▸ The problem
Taking the line with "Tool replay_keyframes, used" as the first and the line with "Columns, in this" as the last, set down exactly every line in that range from the entries below, and no more.

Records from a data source
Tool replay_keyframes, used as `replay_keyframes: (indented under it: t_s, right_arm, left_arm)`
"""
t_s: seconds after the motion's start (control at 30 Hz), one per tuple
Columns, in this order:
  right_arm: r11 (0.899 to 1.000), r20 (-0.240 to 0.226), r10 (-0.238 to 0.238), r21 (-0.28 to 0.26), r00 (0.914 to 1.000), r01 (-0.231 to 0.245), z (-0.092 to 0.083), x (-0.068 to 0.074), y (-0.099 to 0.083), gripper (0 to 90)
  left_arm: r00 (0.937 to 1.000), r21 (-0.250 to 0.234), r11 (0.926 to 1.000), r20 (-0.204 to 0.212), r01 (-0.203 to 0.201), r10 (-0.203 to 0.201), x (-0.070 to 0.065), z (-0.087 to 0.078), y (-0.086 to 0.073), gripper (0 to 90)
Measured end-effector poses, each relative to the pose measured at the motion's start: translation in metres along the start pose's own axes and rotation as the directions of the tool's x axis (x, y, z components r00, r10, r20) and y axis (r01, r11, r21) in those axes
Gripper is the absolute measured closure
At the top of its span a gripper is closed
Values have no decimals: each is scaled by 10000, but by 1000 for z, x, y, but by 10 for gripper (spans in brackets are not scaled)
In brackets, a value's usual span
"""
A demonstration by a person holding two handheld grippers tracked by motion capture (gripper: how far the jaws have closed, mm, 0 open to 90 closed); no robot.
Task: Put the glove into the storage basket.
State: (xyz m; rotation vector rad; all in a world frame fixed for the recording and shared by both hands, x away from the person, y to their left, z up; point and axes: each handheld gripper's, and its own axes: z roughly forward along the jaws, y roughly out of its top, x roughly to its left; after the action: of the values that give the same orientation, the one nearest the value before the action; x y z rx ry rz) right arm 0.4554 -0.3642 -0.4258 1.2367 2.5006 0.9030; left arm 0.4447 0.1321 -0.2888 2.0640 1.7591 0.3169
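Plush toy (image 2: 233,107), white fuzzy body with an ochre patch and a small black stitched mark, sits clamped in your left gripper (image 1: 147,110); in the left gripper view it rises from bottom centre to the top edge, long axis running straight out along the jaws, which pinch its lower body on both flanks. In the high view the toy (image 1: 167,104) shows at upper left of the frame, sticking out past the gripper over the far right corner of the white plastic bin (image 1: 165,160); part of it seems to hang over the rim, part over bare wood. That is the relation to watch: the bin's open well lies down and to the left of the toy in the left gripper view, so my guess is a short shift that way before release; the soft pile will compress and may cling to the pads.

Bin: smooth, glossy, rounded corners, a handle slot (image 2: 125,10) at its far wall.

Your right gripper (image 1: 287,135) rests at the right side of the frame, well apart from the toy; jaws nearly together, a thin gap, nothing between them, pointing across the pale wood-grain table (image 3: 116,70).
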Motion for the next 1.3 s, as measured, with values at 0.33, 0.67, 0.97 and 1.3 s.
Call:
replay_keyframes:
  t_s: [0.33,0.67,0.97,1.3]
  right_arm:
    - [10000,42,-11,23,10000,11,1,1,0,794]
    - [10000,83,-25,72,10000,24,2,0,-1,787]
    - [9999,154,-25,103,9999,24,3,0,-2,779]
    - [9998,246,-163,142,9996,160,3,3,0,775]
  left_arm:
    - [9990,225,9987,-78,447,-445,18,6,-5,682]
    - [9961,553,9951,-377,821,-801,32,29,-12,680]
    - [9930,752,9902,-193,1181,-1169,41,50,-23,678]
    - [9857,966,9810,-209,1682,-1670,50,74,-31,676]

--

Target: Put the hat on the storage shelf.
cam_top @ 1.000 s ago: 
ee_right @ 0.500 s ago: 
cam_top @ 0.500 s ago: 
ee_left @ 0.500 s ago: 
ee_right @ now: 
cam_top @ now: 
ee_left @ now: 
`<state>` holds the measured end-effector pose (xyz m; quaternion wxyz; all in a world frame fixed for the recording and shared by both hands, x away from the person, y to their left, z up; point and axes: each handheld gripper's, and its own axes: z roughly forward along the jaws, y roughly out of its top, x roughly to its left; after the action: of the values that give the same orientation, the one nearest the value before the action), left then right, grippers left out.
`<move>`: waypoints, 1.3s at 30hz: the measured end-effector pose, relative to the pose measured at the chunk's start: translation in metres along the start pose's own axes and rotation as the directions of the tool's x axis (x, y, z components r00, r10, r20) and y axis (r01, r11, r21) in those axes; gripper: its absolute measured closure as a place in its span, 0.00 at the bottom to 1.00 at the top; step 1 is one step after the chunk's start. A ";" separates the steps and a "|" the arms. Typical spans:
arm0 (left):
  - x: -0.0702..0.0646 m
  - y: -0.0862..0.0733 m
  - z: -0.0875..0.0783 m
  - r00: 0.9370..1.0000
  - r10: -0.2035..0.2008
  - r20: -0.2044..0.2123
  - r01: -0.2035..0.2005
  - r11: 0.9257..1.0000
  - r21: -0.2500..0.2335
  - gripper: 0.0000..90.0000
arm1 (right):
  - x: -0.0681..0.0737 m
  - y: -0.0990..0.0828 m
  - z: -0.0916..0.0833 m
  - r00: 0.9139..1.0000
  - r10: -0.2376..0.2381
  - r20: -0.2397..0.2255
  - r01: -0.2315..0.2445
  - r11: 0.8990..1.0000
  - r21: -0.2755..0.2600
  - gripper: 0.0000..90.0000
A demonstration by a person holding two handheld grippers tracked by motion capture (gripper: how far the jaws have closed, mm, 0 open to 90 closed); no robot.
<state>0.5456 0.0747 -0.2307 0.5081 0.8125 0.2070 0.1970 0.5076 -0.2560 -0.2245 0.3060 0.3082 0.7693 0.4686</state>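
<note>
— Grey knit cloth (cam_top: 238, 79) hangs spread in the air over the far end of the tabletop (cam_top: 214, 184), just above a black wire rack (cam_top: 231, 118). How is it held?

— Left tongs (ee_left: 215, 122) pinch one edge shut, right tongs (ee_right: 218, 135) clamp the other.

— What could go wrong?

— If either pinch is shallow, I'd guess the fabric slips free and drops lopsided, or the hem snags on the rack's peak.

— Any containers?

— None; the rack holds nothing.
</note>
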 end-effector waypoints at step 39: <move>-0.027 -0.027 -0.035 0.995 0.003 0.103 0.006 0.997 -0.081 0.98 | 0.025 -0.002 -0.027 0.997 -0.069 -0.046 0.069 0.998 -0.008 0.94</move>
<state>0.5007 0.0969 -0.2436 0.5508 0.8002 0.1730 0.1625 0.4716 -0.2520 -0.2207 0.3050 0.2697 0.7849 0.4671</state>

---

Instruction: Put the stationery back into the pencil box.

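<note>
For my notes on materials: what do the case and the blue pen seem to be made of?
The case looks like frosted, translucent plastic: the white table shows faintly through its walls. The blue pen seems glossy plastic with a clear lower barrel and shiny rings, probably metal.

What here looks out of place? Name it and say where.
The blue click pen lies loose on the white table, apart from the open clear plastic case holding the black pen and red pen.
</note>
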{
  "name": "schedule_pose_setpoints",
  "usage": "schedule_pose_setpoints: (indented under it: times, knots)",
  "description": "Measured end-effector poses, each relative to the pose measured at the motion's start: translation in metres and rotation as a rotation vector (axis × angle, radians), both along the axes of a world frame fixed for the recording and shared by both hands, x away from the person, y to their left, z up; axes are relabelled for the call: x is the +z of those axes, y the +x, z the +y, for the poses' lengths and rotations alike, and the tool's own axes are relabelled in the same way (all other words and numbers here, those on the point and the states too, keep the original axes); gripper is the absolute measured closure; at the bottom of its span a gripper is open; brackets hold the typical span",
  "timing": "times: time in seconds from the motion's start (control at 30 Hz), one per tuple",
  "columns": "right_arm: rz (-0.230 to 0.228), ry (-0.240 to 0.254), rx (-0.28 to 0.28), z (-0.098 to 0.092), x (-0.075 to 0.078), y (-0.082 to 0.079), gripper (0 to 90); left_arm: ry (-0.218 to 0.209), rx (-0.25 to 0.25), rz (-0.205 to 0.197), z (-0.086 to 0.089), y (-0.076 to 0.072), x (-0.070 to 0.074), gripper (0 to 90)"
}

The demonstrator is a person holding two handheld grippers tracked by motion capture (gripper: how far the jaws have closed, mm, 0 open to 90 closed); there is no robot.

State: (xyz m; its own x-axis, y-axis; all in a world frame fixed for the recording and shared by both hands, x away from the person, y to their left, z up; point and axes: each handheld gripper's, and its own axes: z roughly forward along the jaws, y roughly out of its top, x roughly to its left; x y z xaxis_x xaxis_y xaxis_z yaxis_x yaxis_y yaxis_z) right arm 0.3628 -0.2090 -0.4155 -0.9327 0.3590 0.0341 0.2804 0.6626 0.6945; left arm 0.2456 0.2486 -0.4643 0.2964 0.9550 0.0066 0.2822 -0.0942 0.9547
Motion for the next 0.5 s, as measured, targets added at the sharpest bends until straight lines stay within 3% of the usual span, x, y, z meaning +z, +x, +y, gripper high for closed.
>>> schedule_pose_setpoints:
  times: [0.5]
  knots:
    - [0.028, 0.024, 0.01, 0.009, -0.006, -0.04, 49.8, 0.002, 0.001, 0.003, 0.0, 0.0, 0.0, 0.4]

▸ Expected answer
Tool replay_keyframes, used as `replay_keyframes: (indented under it: t_s, right_arm, left_arm)`
"""
t_s: seconds after the motion's start (control at 30 Hz), one per tuple
Columns, in this order:

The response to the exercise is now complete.